**Your instructions:**
The full listing, start to finish: write it out again exactly.

**Information provided:**
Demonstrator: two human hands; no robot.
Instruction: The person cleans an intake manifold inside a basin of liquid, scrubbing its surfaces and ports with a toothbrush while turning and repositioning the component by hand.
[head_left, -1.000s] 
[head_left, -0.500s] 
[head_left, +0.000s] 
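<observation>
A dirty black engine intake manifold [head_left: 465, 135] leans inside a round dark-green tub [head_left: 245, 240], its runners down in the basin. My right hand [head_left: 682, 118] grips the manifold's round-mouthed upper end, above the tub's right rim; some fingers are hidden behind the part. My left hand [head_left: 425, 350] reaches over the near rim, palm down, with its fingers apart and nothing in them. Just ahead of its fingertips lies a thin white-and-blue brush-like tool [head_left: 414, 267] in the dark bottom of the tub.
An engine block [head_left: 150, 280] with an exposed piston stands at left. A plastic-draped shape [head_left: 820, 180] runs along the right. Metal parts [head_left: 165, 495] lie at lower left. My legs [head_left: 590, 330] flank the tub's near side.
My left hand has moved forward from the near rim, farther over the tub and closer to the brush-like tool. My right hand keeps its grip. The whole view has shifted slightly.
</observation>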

**Answer section:**
Demonstrator: two human hands; no robot.
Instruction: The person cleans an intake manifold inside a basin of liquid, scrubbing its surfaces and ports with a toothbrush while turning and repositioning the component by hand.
[head_left, -1.000s] 
[head_left, -0.500s] 
[head_left, +0.000s] 
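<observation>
A dirty black engine intake manifold [head_left: 465, 135] leans inside a round dark-green tub [head_left: 245, 240], its runners down in the basin. My right hand [head_left: 682, 118] grips the manifold's round-mouthed upper end, above the tub's right rim; some fingers are hidden behind the part. My left hand [head_left: 425, 350] reaches over the near rim, palm down, with its fingers apart and nothing in them. Just ahead of its fingertips lies a thin white-and-blue brush-like tool [head_left: 414, 267] in the dark bottom of the tub.
An engine block [head_left: 150, 280] with an exposed piston stands at left. A plastic-draped shape [head_left: 820, 180] runs along the right. Metal parts [head_left: 165, 495] lie at lower left. My legs [head_left: 590, 330] flank the tub's near side.
My left hand has moved forward from the near rim, farther over the tub and closer to the brush-like tool. My right hand keeps its grip. The whole view has shifted slightly.
</observation>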

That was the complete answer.